À l’ère de Black Lives Matter, l’idée de fêter un chef qui a réintroduit l’esclavage aux Antilles françaises en 1802 – huit ans après son abolition – est un anathème pour beaucoup.

Un décret napoléonien récemment récupéré montre que le premier consul avait offert aux esclaves en Guadeloupe la liberté en 1784 s’ils rejoignaient les troupes françaises pour évincer l’occupant anglais seulement pour décréter un demi-tour une fois la victoire assurée.

«Ce n’est ni une tache ni une faute; c’est un crime », a déclaré Louis Georges Tin, président d’honneur du groupe des« associations noires de France », Cran. «La France est le seul pays à avoir rétabli l’esclavage.»

Du coup, Nicolas Mayer-Rossignol, le maire socialiste de Rouen, dit vouloir remplacer la statue en bronze de l’empereur à cheval qui se dresse devant sa mairie, la remplaçant par une femme.

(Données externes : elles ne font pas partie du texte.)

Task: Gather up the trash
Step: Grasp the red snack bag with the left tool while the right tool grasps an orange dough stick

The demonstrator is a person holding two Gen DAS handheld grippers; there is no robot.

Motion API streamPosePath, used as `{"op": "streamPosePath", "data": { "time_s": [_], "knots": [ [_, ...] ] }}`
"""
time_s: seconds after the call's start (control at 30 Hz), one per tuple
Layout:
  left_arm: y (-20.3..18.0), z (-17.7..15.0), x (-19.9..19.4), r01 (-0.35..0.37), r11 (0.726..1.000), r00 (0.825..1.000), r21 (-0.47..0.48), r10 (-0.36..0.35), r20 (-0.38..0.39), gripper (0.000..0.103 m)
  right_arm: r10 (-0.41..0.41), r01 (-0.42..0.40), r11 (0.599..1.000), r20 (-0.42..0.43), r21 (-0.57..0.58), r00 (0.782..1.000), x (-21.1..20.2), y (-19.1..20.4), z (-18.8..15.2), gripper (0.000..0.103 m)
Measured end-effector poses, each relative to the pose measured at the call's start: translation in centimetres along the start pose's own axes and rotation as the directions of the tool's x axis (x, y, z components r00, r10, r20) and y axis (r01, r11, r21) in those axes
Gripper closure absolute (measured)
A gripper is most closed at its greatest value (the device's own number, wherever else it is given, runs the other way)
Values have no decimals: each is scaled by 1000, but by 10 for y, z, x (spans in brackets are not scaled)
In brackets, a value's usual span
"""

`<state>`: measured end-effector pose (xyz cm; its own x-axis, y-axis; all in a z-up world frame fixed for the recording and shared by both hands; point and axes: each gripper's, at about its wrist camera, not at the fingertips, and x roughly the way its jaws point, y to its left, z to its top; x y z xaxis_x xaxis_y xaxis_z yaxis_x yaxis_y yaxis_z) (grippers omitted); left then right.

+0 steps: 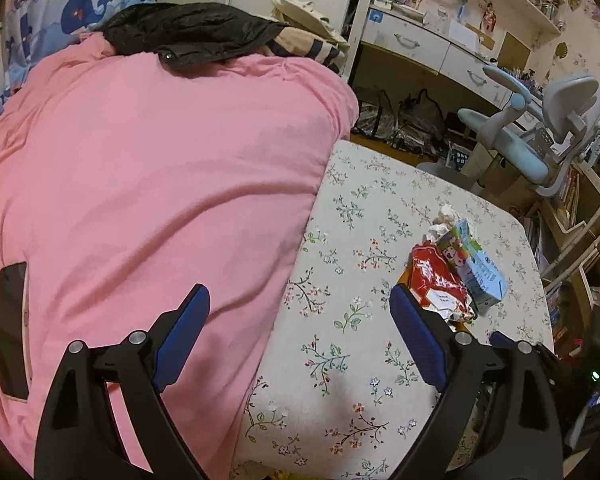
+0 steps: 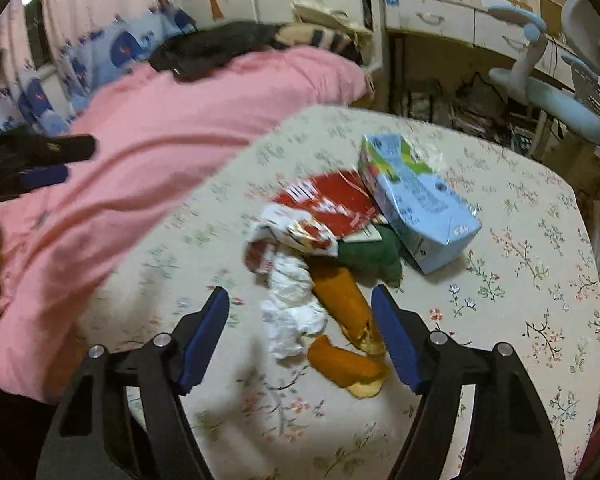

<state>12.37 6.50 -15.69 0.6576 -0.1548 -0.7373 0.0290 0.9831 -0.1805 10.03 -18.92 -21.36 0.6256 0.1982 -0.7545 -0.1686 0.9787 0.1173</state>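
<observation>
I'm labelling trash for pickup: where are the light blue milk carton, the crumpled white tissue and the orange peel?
Light blue milk carton (image 2: 420,204): right wrist view, its broad side.
Crumpled white tissue (image 2: 290,304): right wrist view, its middle.
Orange peel (image 2: 340,300): right wrist view, upper strip.

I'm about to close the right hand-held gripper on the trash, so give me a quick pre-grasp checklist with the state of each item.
1. Right hand-held gripper open, nothing pinched: ok.
2. Crumpled white tissue between the blue fingers: ok.
3. Orange peel clear of the closing path: not ok, it lies beside the tissue.
4. Blue carton and red wrapper out of the way: ok.
5. Left hand-held gripper open and empty: ok.
6. Trash container within reach: cannot tell, none visible.
</observation>
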Motion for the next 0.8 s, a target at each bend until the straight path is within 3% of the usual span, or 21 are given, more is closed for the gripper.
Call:
{"op": "streamPosePath", "data": {
  "time_s": [0.23, 0.4, 0.47, 0.53, 0.63, 0.8],
  "knots": [
    [-12, -8, 13, 13, 999, 999, 53, -11, -49, 15, -56, 55, 998, 43, 18, 998, -6, -12, 7, 38],
    [-30, -14, 21, 52, 994, 995, 100, -43, -85, 15, -54, 58, 995, -49, 77, 997, 19, -34, 3, 53],
    [-40, -17, 23, 67, 989, 995, 129, -56, -86, 15, -41, 45, 996, -56, 83, 998, 23, -36, 4, 53],
    [-48, -18, 24, 90, 986, 993, 139, -79, -85, 15, -21, 27, 996, -65, 81, 998, 24, -35, 4, 60],
    [-58, -15, 28, 141, 983, 988, 116, -132, -83, 15, 18, -12, 998, -83, 68, 996, 22, -32, 2, 73],
    [-84, -6, 50, 190, 978, 978, 84, -181, -103, 15, 21, -16, 998, -94, 52, 995, 14, -35, -5, 80]
  ]
}}
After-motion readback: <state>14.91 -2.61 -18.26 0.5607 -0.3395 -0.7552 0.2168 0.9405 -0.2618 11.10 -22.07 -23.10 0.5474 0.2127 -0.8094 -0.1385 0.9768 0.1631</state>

«Il était raciste, sexiste, despotique, militariste, colonisateur, mais tout cela est généralement balayé sous le tapis», a déclaré la politologue Françoise Vergès. «Il y a une telle nostalgie sur l’ancienne grandeur de la France que tout est pardonné. Il est temps de mettre fin à cette cécité.

La ministre de l’Égalité, Elisabeth Moreno, a également pesé en le qualifiant de «l’un des plus grands misogynes de l’histoire».